Il est ironique, sinon cocasse, d'examiner un texte de la majorité visant à redorer le blason d'un prétendu principe d'égalité au fondement du pacte républicain, au moment où l'actualité est consacrée à un projet de loi qui tend à institutionnaliser la suspicion à l'égard des personnes immigrées et à normaliser la traque des étrangers. On ne peut, d'une main, passer la corde au cou de ceux qui sont nés au mauvais endroit, au mauvais moment, avec la mauvaise couleur de peau, et, de l'autre, caresser dans le sens du poil la France multiculturelle. En 2022, plus de 48 % des immigrés vivant en France étaient nés en Afrique ; selon une enquête du Conseil représentatif des associations noires (Cran) menée en France hexagonale, 91 % des personnes s'identifiant comme noires disent être victimes de discrimination raciale dans leur vie quotidienne. En 2019-2020, près de 20 % de la population hexagonale déclarait avoir subi des traitements inégalitaires ou des discriminations au cours des cinq dernières années ; on monte à 24 % chez les immigrés et à 29 % chez les natifs d'outre-mer – cherchez l'erreur. Tocqueville écrivait que l'esclavage aboli, le préjugé de couleur demeurait : rien n'est plus vrai. Or la présentation à la queue leu leu de projets de lois relatifs à une immigration qui n'est ni massive, ni opportuniste, ni même souhaitée par ceux qui n'ont d'autre choix que de fuir contribue puissamment à la prolifération des stéréotypes raciaux.

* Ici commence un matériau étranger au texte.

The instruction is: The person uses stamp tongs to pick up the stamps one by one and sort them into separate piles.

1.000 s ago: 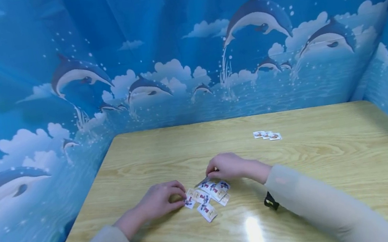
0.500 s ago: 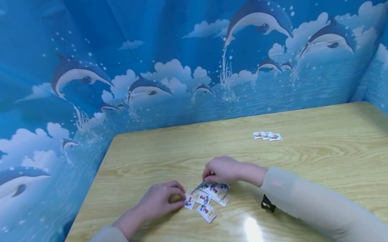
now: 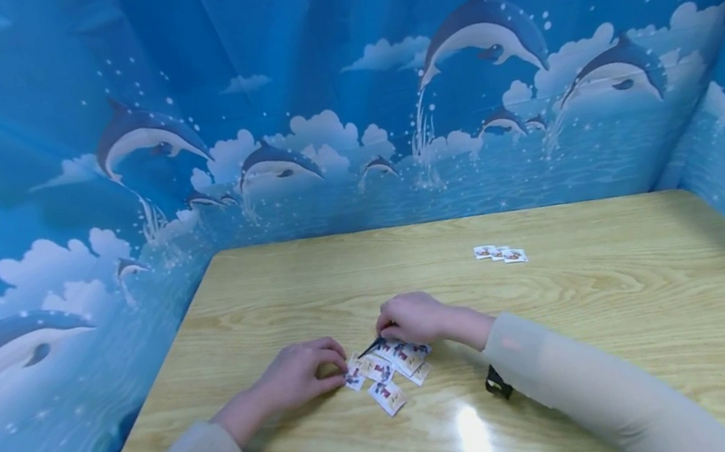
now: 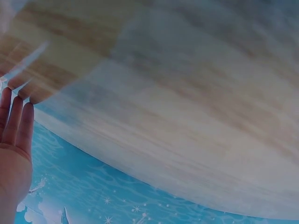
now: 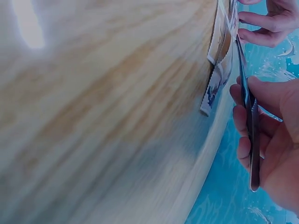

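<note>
Dolphin backdrop (image 3: 338, 65) fills the upper frame, table (image 3: 589, 286) below. At lower centre, right hand (image 3: 418, 315) pinching, left hand (image 3: 306, 369) loose-fingered, tips at the left edge of a packet pile (image 3: 402, 359). Right of centre, three packets (image 3: 499, 253) overlap in a row; smallest, the tweezers (image 5: 252, 135) (slim, dark) clamped in the right fingers, tip at the pile.

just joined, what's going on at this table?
A person's right hand holds tweezers, tip at a loose pile of packets. The left hand is at the pile's left edge; unclear whether it pinches a packet. Three more packets lie overlapping farther back on the table, to the right.
</note>
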`<action>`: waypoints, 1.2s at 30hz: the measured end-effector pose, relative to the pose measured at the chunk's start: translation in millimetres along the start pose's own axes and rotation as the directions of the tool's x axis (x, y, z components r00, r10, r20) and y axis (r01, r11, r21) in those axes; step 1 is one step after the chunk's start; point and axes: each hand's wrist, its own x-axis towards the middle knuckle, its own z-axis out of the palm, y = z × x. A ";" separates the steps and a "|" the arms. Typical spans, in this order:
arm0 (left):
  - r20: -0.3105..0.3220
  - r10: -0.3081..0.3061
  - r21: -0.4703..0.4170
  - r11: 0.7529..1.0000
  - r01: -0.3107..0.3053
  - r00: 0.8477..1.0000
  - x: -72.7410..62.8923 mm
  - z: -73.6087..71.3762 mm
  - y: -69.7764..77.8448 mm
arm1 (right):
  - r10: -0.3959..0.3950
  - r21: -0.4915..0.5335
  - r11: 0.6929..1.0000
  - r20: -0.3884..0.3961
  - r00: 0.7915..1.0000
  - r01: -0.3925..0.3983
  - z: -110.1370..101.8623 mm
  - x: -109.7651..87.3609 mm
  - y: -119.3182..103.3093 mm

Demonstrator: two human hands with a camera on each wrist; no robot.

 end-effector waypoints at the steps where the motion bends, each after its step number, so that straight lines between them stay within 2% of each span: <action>1: 0.001 -0.002 0.000 1.000 0.002 1.000 0.0 -0.2 0.1 | -0.001 -0.005 1.000 -0.005 1.000 0.001 0.3 0.5 0.3; 10: 0.005 0.002 -0.011 1.000 -0.002 1.000 -0.6 -0.5 -1.0 | -0.010 -0.038 0.999 -0.020 1.000 0.009 2.5 8.2 0.9; 20: -0.022 0.024 -0.002 1.000 -0.025 0.999 -1.1 0.4 -2.3 | -0.025 -0.040 0.999 -0.016 1.000 0.024 0.8 16.2 -3.6; 24: -0.028 0.037 0.001 0.999 -0.037 0.999 -1.3 1.2 -1.9 | -0.017 -0.034 0.999 0.002 1.000 0.017 0.4 15.5 -3.0; 30: -0.012 0.001 -0.002 1.000 -0.001 1.000 -1.1 0.7 -0.4 | 0.000 -0.013 1.000 0.053 0.999 0.001 -3.2 9.8 -1.1; 36: -0.020 0.014 -0.002 1.000 -0.014 1.000 -0.4 0.5 -0.2 | 0.017 0.014 1.000 0.073 0.997 -0.018 -5.4 5.1 1.3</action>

Beaucoup estiment qu'il ne reste rien des anciennes structures coloniales et qu'il ne peut y avoir de racisme institutionnel, puisque les lois de la République sont les mêmes pour tous. Cette proposition de loi a au moins le mérite de soulever les cache-misère d'une France qui se dit daltonienne, mais qui ne trompe plus personne sur la hiérarchisation systématique des relations humaines, fondée sur des critères tout sauf universalistes. Oui, il faut reconnaître que le passé esclavagiste et colonial persiste dans nos structures contemporaines. Non, ce texte, même s'il va dans le bon sens, ne permettra pas de limiter l'influence des stéréotypes négatifs, que ce soit sur l'employeur, le bailleur, les forces de l'ordre ou le citoyen lambda.
Les limites des testings ont déjà été démontrées. Tout d'abord, ils ne permettent pas d'identifier les causes des comportements discriminatoires. Comment concevoir des dispositifs appropriés pour lutter contre les discriminations, si l'on en ignore les fondements ? De même, le name and shame, ou mise au pilori, peut se révéler efficace à court terme, mais non pour obtenir des changements structurels, ni pour lutter contre le renoncement. Dans l'Hexagone, moins d'un tiers des personnes qui se disent victimes de discrimination raciale portent plainte, moins de 10 % dans les territoires ultramarins. En 2020, le taux de relaxe des affaires à caractère raciste était deux fois supérieur à la moyenne des affaires d'atteinte à la personne. En 2023, la Commission nationale consultative des droits de l'homme (CNCDH) a insisté sur la nécessité d'approfondir la formation des magistrats et des services d'enquêtes aux infractions à caractère raciste, afin d'améliorer le taux de réponse pénale du contentieux afférent.
Sur cette proposition de loi, je partage l'avis de la Défenseure des droits : des objectifs louables mais un manque d'ambition patent. En l'état actuel du texte, nous nous abstiendrons.